## Listed records
====================

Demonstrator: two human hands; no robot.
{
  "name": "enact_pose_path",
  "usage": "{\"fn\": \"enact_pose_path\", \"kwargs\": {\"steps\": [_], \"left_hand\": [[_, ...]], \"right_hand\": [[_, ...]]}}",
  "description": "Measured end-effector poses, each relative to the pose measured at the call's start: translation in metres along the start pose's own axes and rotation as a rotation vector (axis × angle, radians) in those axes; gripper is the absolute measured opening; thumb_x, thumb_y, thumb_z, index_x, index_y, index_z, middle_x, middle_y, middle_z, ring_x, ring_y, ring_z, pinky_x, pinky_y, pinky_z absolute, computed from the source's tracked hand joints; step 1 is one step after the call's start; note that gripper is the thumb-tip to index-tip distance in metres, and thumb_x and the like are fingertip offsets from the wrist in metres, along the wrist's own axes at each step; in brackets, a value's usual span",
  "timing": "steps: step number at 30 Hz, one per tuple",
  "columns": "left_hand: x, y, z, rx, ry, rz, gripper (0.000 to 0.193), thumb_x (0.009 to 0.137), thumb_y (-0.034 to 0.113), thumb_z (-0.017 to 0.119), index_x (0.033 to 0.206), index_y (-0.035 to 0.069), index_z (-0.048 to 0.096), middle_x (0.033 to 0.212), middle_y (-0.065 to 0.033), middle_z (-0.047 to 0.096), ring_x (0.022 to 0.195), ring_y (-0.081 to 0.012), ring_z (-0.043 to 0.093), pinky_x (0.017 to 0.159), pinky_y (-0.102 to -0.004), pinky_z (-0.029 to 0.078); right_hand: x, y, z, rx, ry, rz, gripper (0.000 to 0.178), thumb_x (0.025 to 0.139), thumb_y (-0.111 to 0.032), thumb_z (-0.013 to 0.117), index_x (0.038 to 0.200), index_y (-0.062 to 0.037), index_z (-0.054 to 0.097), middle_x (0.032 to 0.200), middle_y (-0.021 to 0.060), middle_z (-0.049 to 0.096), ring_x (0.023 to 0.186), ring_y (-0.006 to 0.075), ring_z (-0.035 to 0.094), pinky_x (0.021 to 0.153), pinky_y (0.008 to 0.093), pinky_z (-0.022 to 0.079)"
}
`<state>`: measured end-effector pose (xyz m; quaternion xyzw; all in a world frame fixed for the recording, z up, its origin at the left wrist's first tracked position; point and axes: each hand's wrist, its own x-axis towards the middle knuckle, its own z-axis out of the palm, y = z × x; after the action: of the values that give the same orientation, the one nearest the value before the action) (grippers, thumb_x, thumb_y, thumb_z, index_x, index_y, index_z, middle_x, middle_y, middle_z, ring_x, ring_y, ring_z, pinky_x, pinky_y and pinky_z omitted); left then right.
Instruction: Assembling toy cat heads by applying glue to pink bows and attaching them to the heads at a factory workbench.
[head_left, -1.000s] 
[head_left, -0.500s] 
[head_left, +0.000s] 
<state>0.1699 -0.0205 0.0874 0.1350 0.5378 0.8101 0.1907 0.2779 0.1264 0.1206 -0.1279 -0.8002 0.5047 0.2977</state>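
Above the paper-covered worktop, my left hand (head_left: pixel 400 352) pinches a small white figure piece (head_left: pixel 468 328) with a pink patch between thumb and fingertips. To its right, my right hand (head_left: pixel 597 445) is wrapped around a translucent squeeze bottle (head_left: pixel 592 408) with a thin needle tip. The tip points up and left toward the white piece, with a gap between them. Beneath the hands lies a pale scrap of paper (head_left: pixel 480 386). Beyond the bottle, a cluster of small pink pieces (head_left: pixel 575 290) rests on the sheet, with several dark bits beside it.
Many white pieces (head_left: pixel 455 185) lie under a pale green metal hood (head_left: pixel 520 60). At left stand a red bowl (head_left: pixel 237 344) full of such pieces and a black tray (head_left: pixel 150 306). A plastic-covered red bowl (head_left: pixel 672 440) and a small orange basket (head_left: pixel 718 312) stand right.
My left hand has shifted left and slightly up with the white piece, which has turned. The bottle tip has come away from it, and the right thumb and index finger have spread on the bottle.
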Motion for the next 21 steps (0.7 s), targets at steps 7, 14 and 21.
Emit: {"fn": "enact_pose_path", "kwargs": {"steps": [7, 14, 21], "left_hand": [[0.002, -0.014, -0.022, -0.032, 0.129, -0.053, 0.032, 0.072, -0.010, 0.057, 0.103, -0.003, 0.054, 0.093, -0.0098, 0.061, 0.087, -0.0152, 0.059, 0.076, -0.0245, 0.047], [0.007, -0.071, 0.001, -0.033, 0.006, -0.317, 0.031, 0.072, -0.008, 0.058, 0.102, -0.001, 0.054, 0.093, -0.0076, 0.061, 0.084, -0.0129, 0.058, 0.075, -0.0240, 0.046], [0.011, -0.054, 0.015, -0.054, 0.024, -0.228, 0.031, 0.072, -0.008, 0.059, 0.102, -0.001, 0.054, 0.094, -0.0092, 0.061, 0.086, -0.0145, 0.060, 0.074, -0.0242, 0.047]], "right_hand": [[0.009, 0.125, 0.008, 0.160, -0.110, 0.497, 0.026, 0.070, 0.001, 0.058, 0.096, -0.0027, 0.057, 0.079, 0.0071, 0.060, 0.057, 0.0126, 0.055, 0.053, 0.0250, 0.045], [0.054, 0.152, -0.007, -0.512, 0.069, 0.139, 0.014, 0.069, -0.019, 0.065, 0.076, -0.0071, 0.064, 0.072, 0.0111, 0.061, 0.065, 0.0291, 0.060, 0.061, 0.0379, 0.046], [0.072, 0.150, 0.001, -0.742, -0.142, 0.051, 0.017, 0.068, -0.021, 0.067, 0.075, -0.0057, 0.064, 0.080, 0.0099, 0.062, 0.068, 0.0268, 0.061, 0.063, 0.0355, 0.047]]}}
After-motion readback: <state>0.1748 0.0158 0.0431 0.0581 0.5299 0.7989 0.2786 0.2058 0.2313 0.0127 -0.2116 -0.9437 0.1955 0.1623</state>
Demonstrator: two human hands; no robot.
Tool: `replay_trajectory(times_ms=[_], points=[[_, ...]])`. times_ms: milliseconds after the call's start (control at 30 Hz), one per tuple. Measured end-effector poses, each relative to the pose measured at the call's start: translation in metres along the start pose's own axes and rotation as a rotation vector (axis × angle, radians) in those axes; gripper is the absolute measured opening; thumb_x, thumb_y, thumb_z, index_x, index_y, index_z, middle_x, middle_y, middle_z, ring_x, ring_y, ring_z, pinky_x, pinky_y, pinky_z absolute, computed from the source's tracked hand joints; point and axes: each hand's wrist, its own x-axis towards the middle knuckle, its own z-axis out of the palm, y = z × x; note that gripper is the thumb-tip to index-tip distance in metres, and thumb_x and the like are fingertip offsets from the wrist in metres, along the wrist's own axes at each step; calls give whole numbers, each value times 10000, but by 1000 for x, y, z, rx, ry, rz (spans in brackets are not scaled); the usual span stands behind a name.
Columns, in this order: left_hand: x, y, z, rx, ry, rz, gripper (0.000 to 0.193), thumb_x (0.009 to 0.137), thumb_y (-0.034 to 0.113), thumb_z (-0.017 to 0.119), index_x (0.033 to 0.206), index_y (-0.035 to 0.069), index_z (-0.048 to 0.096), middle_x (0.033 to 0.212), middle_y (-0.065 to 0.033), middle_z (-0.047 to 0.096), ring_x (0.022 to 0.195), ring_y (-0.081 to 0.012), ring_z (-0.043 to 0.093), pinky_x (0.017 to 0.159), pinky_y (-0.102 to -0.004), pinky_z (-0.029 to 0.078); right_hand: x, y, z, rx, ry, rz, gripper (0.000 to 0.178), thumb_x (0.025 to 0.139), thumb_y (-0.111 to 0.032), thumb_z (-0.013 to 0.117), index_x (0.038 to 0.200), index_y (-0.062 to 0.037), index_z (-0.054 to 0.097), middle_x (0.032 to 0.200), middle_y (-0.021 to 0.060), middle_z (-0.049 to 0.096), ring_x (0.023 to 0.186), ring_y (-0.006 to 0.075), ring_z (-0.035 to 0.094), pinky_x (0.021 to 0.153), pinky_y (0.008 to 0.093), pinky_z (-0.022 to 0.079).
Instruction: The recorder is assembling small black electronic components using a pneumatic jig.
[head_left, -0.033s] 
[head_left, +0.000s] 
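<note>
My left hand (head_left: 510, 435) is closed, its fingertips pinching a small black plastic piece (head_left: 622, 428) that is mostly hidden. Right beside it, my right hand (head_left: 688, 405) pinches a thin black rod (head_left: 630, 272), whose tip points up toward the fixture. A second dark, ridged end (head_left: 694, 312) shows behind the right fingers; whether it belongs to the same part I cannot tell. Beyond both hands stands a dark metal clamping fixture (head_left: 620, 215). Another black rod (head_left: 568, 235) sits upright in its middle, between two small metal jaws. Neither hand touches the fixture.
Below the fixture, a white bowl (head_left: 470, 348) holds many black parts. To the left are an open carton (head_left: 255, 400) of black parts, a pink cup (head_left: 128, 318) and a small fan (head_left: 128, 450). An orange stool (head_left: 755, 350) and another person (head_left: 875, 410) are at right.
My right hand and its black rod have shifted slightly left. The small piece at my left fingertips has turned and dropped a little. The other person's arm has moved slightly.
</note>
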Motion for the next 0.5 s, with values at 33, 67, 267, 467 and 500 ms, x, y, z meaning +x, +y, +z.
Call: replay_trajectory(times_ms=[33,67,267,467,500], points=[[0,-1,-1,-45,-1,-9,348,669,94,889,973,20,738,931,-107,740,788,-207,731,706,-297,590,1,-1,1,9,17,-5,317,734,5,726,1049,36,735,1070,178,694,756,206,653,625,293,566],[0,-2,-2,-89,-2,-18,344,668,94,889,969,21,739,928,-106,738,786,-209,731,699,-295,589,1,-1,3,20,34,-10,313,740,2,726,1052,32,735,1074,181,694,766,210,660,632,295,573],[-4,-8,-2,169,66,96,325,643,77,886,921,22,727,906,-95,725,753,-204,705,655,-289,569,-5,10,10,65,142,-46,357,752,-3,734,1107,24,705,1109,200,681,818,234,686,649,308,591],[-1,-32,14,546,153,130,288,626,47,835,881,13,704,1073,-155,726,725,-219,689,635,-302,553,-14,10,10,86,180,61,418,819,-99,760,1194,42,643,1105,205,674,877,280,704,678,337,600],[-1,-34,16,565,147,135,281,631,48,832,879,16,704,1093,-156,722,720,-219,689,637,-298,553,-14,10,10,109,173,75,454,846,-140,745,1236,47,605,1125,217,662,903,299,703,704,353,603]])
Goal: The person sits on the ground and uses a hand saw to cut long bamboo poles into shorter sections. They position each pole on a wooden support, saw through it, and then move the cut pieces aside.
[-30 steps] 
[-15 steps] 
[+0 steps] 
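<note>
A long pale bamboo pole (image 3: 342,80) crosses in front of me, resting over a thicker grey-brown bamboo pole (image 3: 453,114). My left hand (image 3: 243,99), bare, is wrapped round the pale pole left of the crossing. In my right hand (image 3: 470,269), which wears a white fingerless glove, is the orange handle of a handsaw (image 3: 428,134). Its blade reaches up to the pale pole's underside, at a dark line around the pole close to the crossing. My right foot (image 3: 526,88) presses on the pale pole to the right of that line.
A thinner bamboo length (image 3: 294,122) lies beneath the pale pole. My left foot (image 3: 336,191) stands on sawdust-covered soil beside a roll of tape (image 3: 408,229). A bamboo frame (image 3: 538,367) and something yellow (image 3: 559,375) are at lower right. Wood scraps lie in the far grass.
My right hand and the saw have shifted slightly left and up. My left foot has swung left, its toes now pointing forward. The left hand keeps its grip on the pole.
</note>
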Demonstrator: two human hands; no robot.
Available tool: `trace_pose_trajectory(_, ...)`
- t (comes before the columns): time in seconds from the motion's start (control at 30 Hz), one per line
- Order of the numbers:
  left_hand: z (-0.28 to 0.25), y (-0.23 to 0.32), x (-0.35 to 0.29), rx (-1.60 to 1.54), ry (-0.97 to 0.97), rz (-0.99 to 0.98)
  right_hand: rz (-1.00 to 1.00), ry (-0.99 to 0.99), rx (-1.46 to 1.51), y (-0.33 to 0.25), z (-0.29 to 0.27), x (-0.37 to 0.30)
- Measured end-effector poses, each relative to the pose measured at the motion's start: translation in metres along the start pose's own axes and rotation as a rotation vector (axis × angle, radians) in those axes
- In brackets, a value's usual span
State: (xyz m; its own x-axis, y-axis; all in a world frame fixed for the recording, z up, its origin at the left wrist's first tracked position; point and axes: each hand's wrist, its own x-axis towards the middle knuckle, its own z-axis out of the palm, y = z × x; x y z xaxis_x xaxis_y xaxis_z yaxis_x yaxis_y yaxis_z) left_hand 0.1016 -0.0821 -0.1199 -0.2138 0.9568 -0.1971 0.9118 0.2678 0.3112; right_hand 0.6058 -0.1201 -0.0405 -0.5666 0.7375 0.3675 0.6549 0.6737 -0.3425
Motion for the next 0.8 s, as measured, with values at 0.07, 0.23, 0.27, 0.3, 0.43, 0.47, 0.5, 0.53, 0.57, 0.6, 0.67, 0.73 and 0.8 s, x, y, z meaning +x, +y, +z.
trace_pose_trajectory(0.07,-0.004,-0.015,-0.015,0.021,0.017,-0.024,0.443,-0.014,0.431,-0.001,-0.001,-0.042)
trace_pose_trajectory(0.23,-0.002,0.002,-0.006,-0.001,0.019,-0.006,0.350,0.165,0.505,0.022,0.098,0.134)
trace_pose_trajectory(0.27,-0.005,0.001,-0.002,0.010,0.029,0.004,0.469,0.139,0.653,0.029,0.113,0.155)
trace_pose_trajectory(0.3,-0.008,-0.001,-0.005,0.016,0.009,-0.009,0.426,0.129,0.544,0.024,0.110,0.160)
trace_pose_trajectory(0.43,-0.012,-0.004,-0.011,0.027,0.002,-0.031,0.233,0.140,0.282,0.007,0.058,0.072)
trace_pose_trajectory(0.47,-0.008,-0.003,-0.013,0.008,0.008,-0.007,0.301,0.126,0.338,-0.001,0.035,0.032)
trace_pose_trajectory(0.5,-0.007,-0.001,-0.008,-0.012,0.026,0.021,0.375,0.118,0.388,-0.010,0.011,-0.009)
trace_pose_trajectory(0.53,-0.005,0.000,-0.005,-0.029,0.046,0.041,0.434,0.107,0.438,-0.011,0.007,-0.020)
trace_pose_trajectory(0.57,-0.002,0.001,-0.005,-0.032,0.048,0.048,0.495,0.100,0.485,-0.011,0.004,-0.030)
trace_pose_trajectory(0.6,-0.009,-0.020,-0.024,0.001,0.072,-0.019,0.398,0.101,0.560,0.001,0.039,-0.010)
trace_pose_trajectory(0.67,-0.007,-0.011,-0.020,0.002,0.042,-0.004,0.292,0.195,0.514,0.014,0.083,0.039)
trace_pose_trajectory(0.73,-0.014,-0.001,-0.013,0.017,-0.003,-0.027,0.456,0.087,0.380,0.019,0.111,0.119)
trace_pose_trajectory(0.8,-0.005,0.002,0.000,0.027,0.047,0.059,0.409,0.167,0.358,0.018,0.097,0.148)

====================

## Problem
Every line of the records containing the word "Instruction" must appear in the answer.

## Solution to the problem
Instruction: Assembling toy cat heads by applying glue to pink bows and attaching them to the heads at a factory workbench.
Instruction: The recorder is assembling small black electronic components using a pneumatic jig.

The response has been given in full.